John Smith On the Side of the Angels

 

“My legacy will be in the lives of thousands of people who will never be the same…That’s what matters to me.”

“Because any human being that is intelligent knows there’s stuff we don’t know,” he said. “So mystery isn’t a problem but absurdity is. And my problem with the secular society is [that] it actually lives on the mountaintop of tenuous absurdity. It tells me I must live my life with meaning, I must contribute to my society, blah, blah, blah blah, and then it tells me that I’m nothing but a piece of absolutely accidental cosmic dust. Now I think my non-believing friends live in absurdity. I can make sense of meaning and sense of love.”

Having long been an advocate on social issues – on matters ranging from the treatment of Australia’s Indigenous peoples to youth suicide and depression (Smith had told people when asked how the world should be interpreted from a Christian point-of-view that it should be with the Bible in one hand and a newspaper in the other), he expressed his heartache at the direction in which Western societies are headed, describing the current era as “post-rational, post-moral, post-communal”.

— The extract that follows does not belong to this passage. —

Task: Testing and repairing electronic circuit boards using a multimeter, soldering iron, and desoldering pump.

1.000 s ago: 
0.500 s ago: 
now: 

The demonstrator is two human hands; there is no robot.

 “I mean a last gasp stand of us hippies in the Sixties came unstuck big-time but I think it was sort-of a last intuitive gasp to recover a sense of community. And you know how many books have been written like Bowling for Columbine by sociologists that are pointing out the awful consequences of the loss of the sense of real community?”

When asked what he thought of Donald Trump, Smith said the US President troubled him “enormously”. He was impressed, on the other hand, by what he’d seen of Pope Francis and said he loved the fact he appeared to be centred in Jesus Christ.  On the #MeToo movement, Smith said he was “totally outraged” in the way men of power had abused women, as well as some men, but that he believed the way forward was for men and women to work together. 

As for what legacy he wanted to leave?

“My legacy will be in the lives of thousands of people who will never be the same…” Smith said. “That’s what matters to me.”

He recounted some of the stories of the many people who had contacted him over the years to tell him about how their life had been changed after hearing him speak. They included one of a man who told of how his life had “been turned upside down” when he “found faith” after Smith had spent some time at his highschool, and another of a man who, another who had heard Smith speak at his school, ended up going on to serve the poor in the developing world and even received an OBE for his efforts (which he said he would have sent to Smith but knew he would have declined it).

Smith said he hoped he’s remembered as someone who, despite being told he would never make anything out of his life and thanks to the love and care of a couple of teachers and his wife Glena – who’s “given over 50 years of her life being my partner through lots of storms”, has made a difference.

“At the end of the day, [my legacy] is in the lives that have been changed, and, I think, in some areas where I have impacted the Australian culture and beyond.”

A memorial service for John Smith will be held at The Wave Church (corner of Lake Ave and Wallington Road) in Ocean Grove, Victoria, at 2pm on 23rd March.